We live in a society that dreams about constant improvement and growth, in a society where efficiency has become the measure of success. Parenting has become a wildly discussed subject and parenting advises are often in line with this approach of the efficiency, statistics growth and passing developmental stages faster and better!
When my girls where babies, I remember that every time I would visit our nurse for a check up, or see a friend I haven’t met for a while or meet with a well intended family member, everyone would ask the same set of questions: Is your baby finally sleeping alone through the night? Is it self soothing? Eating alone? Finally potty trained?
I felt like in fact I was constantly being asked if the changes are coming fast enough, if the the growth is stable, is my child’s development parallel to the statistic average or better? Everyone would focus on achieving developmental milestones the fastest possible. And everyone would offer me tips for achieving these.
Of course sometimes these well intended questions, are important to ask, since some of the issues might indeed indicate a developmental problem that when spotted early on can be fixed..
But I realized that most of the time they just created the anxious feeling, that we moms tend to have:
The fear that we’re not doing it right.
And then I felt like I need to read more and more, different and often conflicting tips. And I realized that in the end, us, moms, we might feel lost and anxious, just because we worry that our children are not hitting these milestones fasts enough, that the growth is not stable, that the statistic average is somewhere ahead of us, and that we’re failing as the efficient parent that we should be..
Except that parenting a child isn’t running a business. The success isn’t measured in efficiency and growth and hitting the milestones the fastest possible!
The success of a parent, is raising a loved and loving happy human, who’s prepared to live in the society on his own, as an adult.
So why a nurse would ask me if my 10 month old baby can self-sooth? Why parent’s are being judged if their three-year old is still in diapers? Why is a new mom being asked and asked over and over again if her baby finally sleeps through the night? Why do school aged kids are expected to participate in tons of extracurricular activities? Non of these are real indicators of a success nor of a happy child or a happy life. They are just milestones to pass.

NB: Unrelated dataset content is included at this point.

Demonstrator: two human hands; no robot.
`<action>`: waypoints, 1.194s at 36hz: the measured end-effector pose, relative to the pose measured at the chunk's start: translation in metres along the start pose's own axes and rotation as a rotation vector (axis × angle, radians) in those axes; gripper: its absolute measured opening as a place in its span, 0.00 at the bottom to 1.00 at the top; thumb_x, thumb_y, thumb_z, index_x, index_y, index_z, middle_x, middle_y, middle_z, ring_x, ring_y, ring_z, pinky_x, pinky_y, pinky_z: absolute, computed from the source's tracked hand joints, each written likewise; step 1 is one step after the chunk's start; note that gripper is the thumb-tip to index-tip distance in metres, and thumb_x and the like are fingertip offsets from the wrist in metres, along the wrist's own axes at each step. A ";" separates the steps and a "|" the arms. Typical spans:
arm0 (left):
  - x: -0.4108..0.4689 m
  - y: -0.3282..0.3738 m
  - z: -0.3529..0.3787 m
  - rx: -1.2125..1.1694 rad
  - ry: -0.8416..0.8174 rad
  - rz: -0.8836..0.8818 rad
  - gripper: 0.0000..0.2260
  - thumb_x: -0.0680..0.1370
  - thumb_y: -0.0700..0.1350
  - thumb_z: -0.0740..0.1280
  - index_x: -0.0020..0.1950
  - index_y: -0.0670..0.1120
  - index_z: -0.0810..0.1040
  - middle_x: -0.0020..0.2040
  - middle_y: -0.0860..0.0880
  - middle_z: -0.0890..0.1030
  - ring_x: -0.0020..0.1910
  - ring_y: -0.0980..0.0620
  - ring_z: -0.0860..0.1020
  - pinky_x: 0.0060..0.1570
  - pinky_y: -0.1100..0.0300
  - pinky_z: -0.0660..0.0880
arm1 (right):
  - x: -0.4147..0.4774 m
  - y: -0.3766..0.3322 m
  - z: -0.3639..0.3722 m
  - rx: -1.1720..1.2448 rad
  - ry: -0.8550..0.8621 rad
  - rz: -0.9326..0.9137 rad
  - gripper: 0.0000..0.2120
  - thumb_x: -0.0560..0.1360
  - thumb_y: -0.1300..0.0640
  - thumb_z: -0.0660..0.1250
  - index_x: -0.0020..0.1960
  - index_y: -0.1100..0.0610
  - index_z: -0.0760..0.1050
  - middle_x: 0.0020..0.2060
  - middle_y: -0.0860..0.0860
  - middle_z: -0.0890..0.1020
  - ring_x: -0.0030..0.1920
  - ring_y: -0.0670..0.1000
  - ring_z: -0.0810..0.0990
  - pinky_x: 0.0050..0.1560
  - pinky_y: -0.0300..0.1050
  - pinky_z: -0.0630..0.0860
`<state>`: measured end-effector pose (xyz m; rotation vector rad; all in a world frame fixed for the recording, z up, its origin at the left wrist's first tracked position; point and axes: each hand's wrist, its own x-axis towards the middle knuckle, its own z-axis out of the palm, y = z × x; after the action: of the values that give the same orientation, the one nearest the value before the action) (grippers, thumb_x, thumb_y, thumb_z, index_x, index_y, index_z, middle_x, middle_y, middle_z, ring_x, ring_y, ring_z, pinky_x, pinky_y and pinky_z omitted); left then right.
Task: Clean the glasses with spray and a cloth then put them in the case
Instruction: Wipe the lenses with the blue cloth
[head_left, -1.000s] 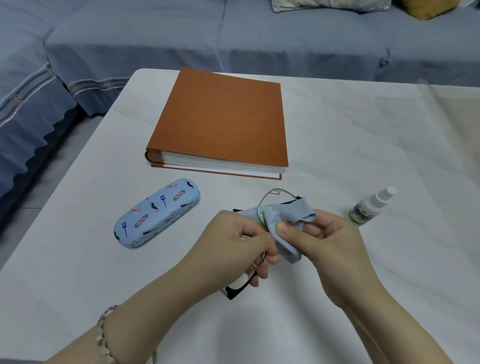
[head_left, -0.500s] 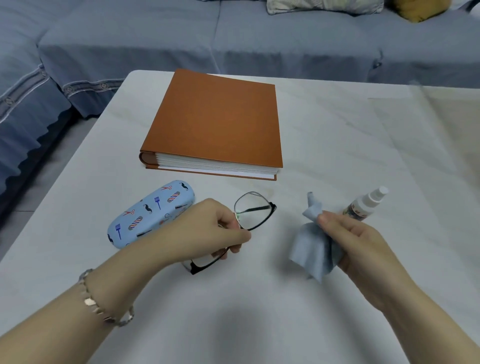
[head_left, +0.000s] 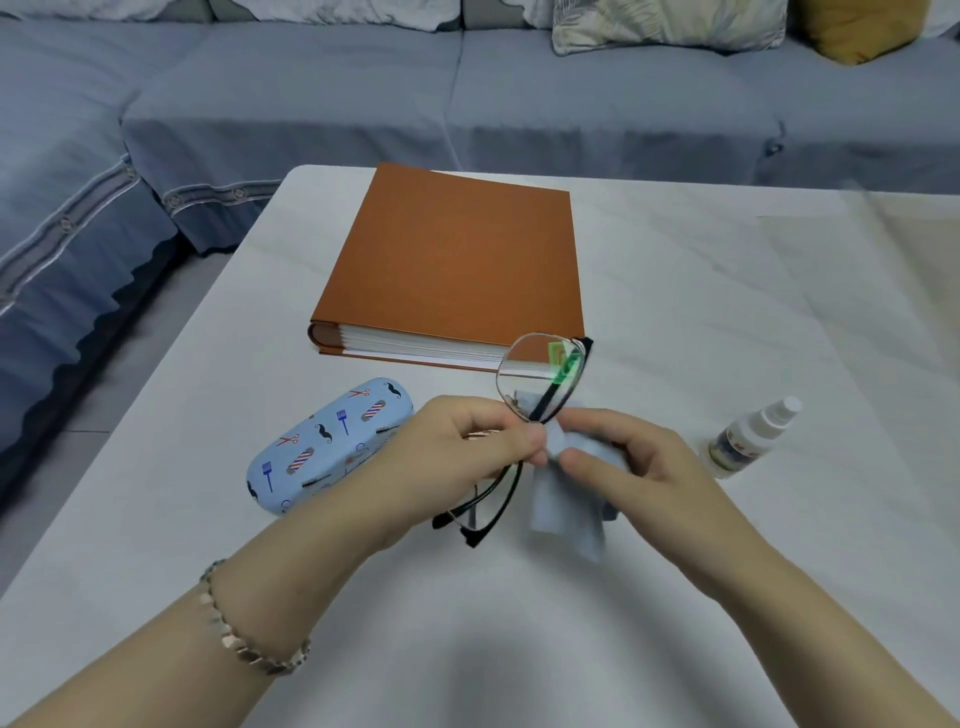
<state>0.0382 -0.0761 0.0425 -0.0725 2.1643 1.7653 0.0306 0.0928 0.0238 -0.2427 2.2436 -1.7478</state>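
My left hand (head_left: 457, 452) grips the black-framed glasses (head_left: 540, 379) near the bridge, one lens raised above my fingers and the folded arms hanging below. My right hand (head_left: 623, 462) pinches a pale blue cloth (head_left: 566, 514) against the lower lens, right beside my left fingers; the cloth's loose end hangs down to the table. The light blue patterned case (head_left: 327, 447) lies shut on the table to the left of my hands. A small white spray bottle (head_left: 748, 436) lies on its side at the right, untouched.
A thick orange album (head_left: 457, 265) lies flat on the white marble table (head_left: 727, 312) just behind my hands. A blue-grey sofa (head_left: 467, 88) with cushions wraps around the far and left sides. The table's left edge runs diagonally past the case.
Half a second ago my hands were apart, glasses left and cloth right. Now they have come together and the cloth is back on the glasses. The view has tilted up.
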 end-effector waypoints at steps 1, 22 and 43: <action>0.001 -0.002 0.001 -0.054 0.051 0.003 0.09 0.69 0.51 0.68 0.35 0.48 0.83 0.38 0.50 0.85 0.44 0.48 0.78 0.55 0.47 0.75 | -0.001 0.001 -0.002 0.051 0.054 0.006 0.07 0.71 0.59 0.69 0.43 0.46 0.81 0.39 0.39 0.83 0.38 0.33 0.78 0.33 0.25 0.69; -0.002 0.000 0.016 -0.370 0.236 -0.040 0.11 0.75 0.47 0.63 0.35 0.47 0.79 0.54 0.54 0.83 0.55 0.55 0.79 0.50 0.58 0.78 | 0.000 0.016 0.014 0.269 -0.072 0.389 0.15 0.76 0.59 0.59 0.50 0.42 0.81 0.49 0.49 0.85 0.47 0.50 0.78 0.49 0.46 0.65; 0.011 -0.078 0.002 0.564 0.313 -0.227 0.07 0.72 0.44 0.66 0.38 0.42 0.78 0.42 0.46 0.83 0.42 0.46 0.80 0.39 0.59 0.75 | -0.007 0.021 -0.017 0.084 0.079 0.307 0.06 0.75 0.62 0.62 0.47 0.54 0.75 0.36 0.51 0.80 0.33 0.44 0.77 0.30 0.35 0.69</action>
<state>0.0485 -0.0896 -0.0342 -0.4573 2.6690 1.0275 0.0322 0.1161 0.0081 0.1829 2.1183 -1.7040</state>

And while me too, I tend to write my posts with tips intended to help, I realized that the most important tip is the one I never wrote before: The one about your own parenting intuition. Because every piece of advice that is out there, and every post I ever wrote, is not as important as your own intuition. Nothing is stronger and more important than your own parenting guts.
You know whats right for you and for you baby. You know what are your family’s needs. And before reading and listing to people telling you what and how do things, just listen to what feels right for you.

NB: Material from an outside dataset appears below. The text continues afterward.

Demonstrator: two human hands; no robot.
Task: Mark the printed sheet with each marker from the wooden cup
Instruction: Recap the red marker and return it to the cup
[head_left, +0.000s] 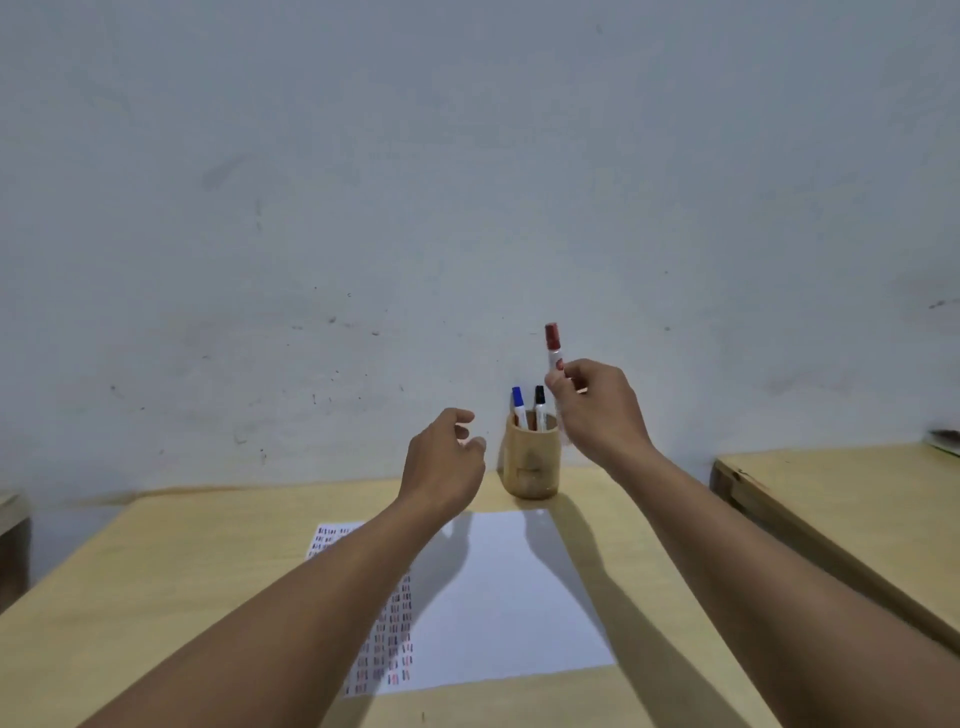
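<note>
Forearms: both were stretched forward over the table (156, 597), filling the near foreground.
Table: light wood, set against a pale scuffed wall.
Printed sheet (493, 597): laid flat on the table beneath the arms, with columns of small marks down its left part.
Wooden cup (532, 465): stood upright just beyond the sheet's far edge.
Left hand (444, 457): raised beside the cup, fingers loosely curled, nothing held.
Right hand (602, 405): lifted above the cup, fingertips pinched around the red marker (554, 345), which was held upright, cap up.
Blue marker (518, 405): kept in the cup.
Black marker (540, 405): kept in the cup beside it.
</note>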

While health experts here in Quebec would tell me that my baby should self soothe, I knew that this isn’t an issue for me, nor for people in many other cultures. I felt that my babies had plenty of time to learn that skill, and that at a ripe age of 10 moths my babies weren’t ready to be left alone in the crib to cry. While my family nurse would tell me that I should sleep train my baby, I new that this isn’t something that’s good for my kids. I knew that eventually they’ll sleep without me making them cry and without feeling left alone. And yes, now they do sleep all night alone in their own beds.
My good friend has been told many times by her family members, that her child isn’t supposed to be in diapers at his age of three and a half. That’s it’s a big problem. But she knew him, and she knew that when he’ll be ready, he’ll be potty trained very fast. And that’s exactly what happened, within 2 days from when he decided he wanted to.

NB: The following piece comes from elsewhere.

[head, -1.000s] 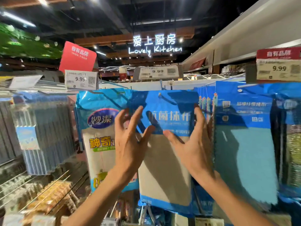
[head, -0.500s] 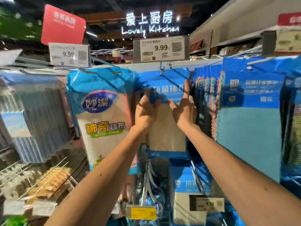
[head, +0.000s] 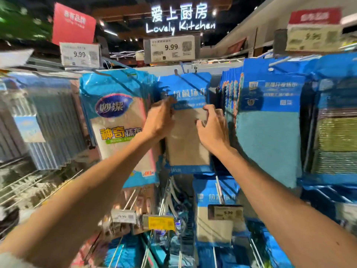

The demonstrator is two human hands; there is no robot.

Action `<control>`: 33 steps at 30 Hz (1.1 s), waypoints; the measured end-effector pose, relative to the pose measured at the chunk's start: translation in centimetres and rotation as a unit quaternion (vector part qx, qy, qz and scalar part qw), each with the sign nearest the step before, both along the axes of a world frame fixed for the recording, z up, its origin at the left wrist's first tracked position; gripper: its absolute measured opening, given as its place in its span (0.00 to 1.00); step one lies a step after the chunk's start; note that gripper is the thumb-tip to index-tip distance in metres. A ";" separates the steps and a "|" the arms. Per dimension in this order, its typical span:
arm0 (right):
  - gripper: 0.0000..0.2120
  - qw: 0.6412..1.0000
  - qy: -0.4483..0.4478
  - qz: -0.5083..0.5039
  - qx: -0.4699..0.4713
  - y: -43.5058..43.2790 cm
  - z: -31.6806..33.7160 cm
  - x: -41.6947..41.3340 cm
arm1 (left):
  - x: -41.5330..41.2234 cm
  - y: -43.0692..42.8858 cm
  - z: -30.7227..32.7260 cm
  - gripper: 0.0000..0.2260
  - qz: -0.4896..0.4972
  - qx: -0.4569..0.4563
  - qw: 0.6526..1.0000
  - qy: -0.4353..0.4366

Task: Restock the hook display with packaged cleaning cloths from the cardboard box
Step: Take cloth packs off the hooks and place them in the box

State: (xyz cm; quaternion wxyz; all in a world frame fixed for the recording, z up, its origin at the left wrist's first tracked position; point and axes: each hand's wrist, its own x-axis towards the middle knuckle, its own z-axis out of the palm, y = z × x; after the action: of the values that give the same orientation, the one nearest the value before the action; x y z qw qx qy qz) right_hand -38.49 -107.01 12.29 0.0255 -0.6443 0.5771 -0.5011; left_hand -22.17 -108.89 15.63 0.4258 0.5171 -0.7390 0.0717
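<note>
A cleaning cloth pack, with a blue header and a beige cloth, hangs from the centre hook under a 9.99 price tag. My left hand grips the pack's left edge just below the header. At the pack's right edge, my right hand holds it with curled fingers and the thumb on the front. The cardboard box is out of view.
A pack of white cloths hangs on the hook to the left and teal cloth packs to the right, both close to my hands. Below hang more beige cloth packs, wire hooks and price tags. Grey packs fill the far left.
Both hands have slid down from the blue header to the pack's upper middle and curled round its edges. The pack hangs on the hook, farther back than a second ago.
</note>
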 end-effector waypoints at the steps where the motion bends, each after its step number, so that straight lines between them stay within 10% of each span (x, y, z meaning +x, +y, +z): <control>1: 0.14 1.000 -0.006 0.009 -0.019 1.4 0.0 -0.5 | -0.1 1.5 0.2 0.14 0.006 -0.007 1.000 -0.024; 11: 0.16 0.966 0.096 0.239 0.020 21.0 -10.9 -4.3 | 2.7 26.8 -8.9 0.10 0.087 -0.008 0.956 -0.279; 18: 0.23 0.855 0.190 0.471 0.105 35.1 -20.2 4.1 | 8.4 50.6 -20.3 0.09 0.280 0.215 0.927 -0.130; 24: 0.19 0.720 0.276 0.615 0.165 45.6 -24.0 17.0 | 13.7 68.3 -29.6 0.09 0.506 0.361 0.780 0.070; 33: 0.13 0.571 0.467 0.640 0.214 59.5 -34.7 35.8 | 23.7 86.5 -43.8 0.14 0.556 0.515 0.587 0.285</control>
State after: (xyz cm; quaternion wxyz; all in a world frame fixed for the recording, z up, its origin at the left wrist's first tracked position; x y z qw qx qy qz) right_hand -2.73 -47.49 -22.38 0.2037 -0.9660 0.0365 0.1552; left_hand 1.55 -22.42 -28.20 0.1541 0.9542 -0.0617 -0.2490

Some kids walk later. Some talk later. And as long as the parent feels its fine, it is. Because intuition of a parent is stronger than any parenting tip based on the statistic and normative approach!
So while here on my blog, you’ll find titles starting with “how to” and ” best tips for” please know that these are just ideas, only ways to parent. And that I truly believe that there isn’t one and only way, and one and perfect approach.
And I think that if you feel anxious and bad after reading parenting tips, it might be because they are against your own gut and your own intuition! And your intuition is the strongest and best parenting tool that you have!
It’s because during the thousands and thousands of years of evolution there was no manual, no parenting guru no parenting tips. We had intuition and biological instinct to guide us. When a baby cried we would pick it up, nurture and cuddle. A toddler would sleep next to us, and we wouldn’t think twice about it. All around the globe we would keep our babies close, and leave the growing kids to run outside to explore on their own.
Yes, from culture to culture, things would diversify, ( the language, the way of dressing and feeding ) but still, the human history is thousand years of following the instinct and listening to intuition! Of curse our intuition now is influenced my both biological instinct as the way we were raised, what we have been through, what “feels” right to do in our culture, and what we observed as children. Nevertheless, it’s our best parenting compass!
( Side note: Grown-ups raised by abusive parents may have their intuition set on repeating what they been through, so in that case intuition isn’t a good guide at all..)
So our bodies and our minds usually know what to do. We just need to listen to them more often. Because all of the parenting tips are only optional, and make sense only if in the first place, we listen to our intuition!